As Goodwin noted, they may end up in detention for a year or more as their cases drag on.
Under Operation Endgame, which in 2003 set a 10-year deadline on the “removal of all removable aliens,” the number of detainees has exploded. There are now more than 32,000 detainee beds spread over more than 350 facilities. There were 6,259 beds in 1992.
In July, the National Immigration Law Center, American Civil Liberties Union of California and law firm Holland & Knight issued a scathing report that labeled the system “broken.”
Among other findings in the 170-page report was that the “persistent failures of facilities to respect detainees’ visitation rights severely hamper detainees’ ability to exercise their constitutional and statutory rights of access to counsel.”
Some facilities also failed to provide legal libraries, provide rights presentations and allow privacy during phone calls.
When Southwest Workers Union officials began documenting allegations of abuse, lacking medical care and hunger strikes at the Port Isabel Detention Center, immigrant advocate Anayanse Garza said, they were usually the only outside faces detainees saw.
Attorneys have the widest access to the facilities, but the Rio Grande Valley has only a handful of immigration attorneys who provide free services.
Erica Schommer of Texas RioGrande Legal Aid, which started giving rights presentations at Willacy in November, is one of them.
“People who live in New York City or the Washington, D.C., area certainly would have a bigger pool of potential free legal services there,” she said. “In general, there aren’t enough free legal services in the country. But here there’s a very short supply. … Sometimes people do basically give up their rights to fight their case because they don’t have a lawyer.”

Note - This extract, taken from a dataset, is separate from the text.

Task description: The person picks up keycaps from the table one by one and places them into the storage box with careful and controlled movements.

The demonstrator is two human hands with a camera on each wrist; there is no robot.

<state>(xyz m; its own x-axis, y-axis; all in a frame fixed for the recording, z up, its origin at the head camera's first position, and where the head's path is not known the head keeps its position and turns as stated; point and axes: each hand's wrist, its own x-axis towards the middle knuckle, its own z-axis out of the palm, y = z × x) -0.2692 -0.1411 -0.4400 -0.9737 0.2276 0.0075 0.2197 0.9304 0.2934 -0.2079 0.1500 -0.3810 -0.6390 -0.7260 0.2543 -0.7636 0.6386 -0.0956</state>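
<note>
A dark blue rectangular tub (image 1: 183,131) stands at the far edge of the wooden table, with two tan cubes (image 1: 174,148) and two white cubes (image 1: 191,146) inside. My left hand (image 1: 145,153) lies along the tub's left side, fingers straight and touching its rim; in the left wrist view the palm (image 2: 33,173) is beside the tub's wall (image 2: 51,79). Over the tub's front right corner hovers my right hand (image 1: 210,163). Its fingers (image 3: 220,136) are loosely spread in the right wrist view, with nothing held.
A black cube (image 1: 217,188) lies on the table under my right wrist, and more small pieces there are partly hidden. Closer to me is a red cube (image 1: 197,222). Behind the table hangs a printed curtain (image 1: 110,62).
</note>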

Immigration law beats tax law in terms of complexity, said Kathleen Walker of the American Immigration Lawyers Association, and it’s even more difficult when legal records are in different states and detainees get transferred without their knowledge.
She said her office in El Paso sometimes gets calls to represent people at Willacy or at the South Texas Detention Center in Pearsall, which are hours away.
“Detainees are not really being properly reviewed to see if they have an opportunity for relief,” she said. “It’s not right the way we treat these detainees.”